Here is my regexp for finding URLs in some string (i need the group for the domain because further actions are based on the domain) and i noticed for some strings ‘fffffffff’ in this example it’s very slow, there is something obvious i missing?
>>> URL_ALLOWED = r"[a-z0-9$-_.+!*'(),%]"
>>> URL_RE = re.compile(
... r'(?:(?:https?|ftp):\/\/)?' # protocol
... r'(?:www.)?' # www
... r'(' # host - start
... r'(?:'
... r'[a-z0-9]' # first character of domain('-' not allowed)
... r'(?:'
... r'[a-z0-0-]*' # characters in the middle of domain
... r'[a-z0-9]' # last character of domain('-' not allowed)
... r')*'
... r'\.' # dot before next part of domain name
... r')+'
... r'[a-z]{2,10}' # TLD
... r'|' # OR
... r'(?:[0-9]{1,3}\.){3}[0-9]{1,3}' # IP address
... r')' # host - end
... r'(?::[0-9]+)?' # port
... r'(?:\/%(allowed_chars)s+/?)*' # path
... r'(?:\?(?:%(allowed_chars)s+=%(allowed_chars)s+&)*' # GET params
... r'%(allowed_chars)s+=%(allowed_chars)s+)?' # last GET param
... r'(?:#[^\s]*)?' % { # anchor
... 'allowed_chars': URL_ALLOWED
... },
... re.IGNORECASE
... )
>>> from time import time
>>> strings = [
... 'foo bar baz',
... 'blah blah blah blah blah blah',
... 'f' * 10,
... 'f' * 20,
... 'f' * 30,
... 'f' * 40,
... ]
>>> def t():
... for string in strings:
... t1 = time()
... URL_RE.findall(string)
... print string, time() - t1
...
>>> t()
foo bar baz 3.91006469727e-05
blah blah blah blah blah blah 6.98566436768e-05
ffffffffff 0.000313997268677
ffffffffffffffffffff 0.183916091919
ffffffffffffffffffffffffffffff 178.445468903
Yeah i know there is another solution to use very simple regexp (word that contain dots for example) and use urlparse later to get domain, but urlparse doesn’t work as expected when we don’t have protocol in URL:
>>> urlparse('example.com')
ParseResult(scheme='', netloc='', path='example.com', params='', query='', fragment='')

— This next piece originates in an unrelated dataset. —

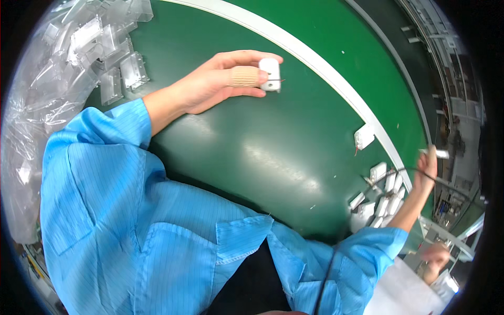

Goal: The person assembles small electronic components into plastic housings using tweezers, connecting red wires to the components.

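My left hand [231,79] is closed around a small white plastic casing [270,71], above the green work surface. A ribbed beige sleeve [244,76] covers its thumb, and a short thin reddish wire end shows at the casing's right edge. My right hand [426,170] reaches out past the white edge strip at the far right, smeared by motion. At its fingertips is a small white piece [442,154], its kind too blurred to tell. Below that hand lie several white casings [386,202] in a loose heap. One more white casing [364,136] rests apart from them.
Clear plastic shells [113,50] are heaped at the far left, beside a clear plastic bag [39,136]. A curved white strip [320,68] crosses the green table [236,152]. A black cable [451,186] runs by my right hand. Another person's hand [436,260] shows at the lower right.
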Action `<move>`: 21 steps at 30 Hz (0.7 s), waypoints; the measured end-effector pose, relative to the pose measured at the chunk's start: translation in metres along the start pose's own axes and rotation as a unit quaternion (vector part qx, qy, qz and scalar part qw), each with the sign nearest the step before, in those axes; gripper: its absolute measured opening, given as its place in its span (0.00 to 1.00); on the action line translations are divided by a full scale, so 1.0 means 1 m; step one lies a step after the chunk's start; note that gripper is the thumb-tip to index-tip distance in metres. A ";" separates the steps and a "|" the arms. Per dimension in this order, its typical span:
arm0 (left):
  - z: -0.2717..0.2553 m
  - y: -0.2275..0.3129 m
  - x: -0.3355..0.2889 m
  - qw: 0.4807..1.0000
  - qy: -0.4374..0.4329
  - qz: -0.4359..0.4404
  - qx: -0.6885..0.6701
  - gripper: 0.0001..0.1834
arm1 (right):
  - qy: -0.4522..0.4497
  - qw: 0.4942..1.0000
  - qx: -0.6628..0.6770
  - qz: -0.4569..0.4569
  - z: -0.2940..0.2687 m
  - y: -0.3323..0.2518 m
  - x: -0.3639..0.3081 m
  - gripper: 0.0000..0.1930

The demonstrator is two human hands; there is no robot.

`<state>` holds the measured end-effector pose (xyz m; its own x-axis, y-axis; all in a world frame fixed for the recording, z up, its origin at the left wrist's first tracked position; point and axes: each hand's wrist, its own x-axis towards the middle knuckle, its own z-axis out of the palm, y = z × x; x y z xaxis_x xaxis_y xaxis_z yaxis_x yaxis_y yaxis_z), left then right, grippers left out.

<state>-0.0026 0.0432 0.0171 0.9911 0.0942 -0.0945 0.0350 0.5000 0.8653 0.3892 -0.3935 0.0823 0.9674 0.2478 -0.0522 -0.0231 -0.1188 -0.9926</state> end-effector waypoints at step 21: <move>0.020 -0.034 0.012 0.988 0.030 0.028 0.147 0.26 | -0.358 0.897 0.071 -0.250 0.301 0.026 -0.181 0.09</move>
<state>0.0103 0.0101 -0.0037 0.9833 0.1705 -0.0636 0.0247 0.2215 0.9749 0.1376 -0.1518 0.0335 0.4573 0.7953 0.3979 0.2874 0.2913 -0.9124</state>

>>> urlparse('http://example.com')
ParseResult(scheme='http', netloc='example.com', path='', params='', query='', fragment='')
>>> urlparse('example.com/test/test')
ParseResult(scheme='', netloc='', path='example.com/test/test', params='', query='', fragment='')
>>> urlparse('http://example.com/test/test')
ParseResult(scheme='http', netloc='example.com', path='/test/test', params='', query='', fragment='')
>>> urlparse('example.com:1234/test/test')
ParseResult(scheme='example.com', netloc='', path='1234/test/test', params='', query='', fragment='')
>>> urlparse('http://example.com:1234/test/test')
ParseResult(scheme='http', netloc='example.com:1234', path='/test/test', params='', query='', fragment='')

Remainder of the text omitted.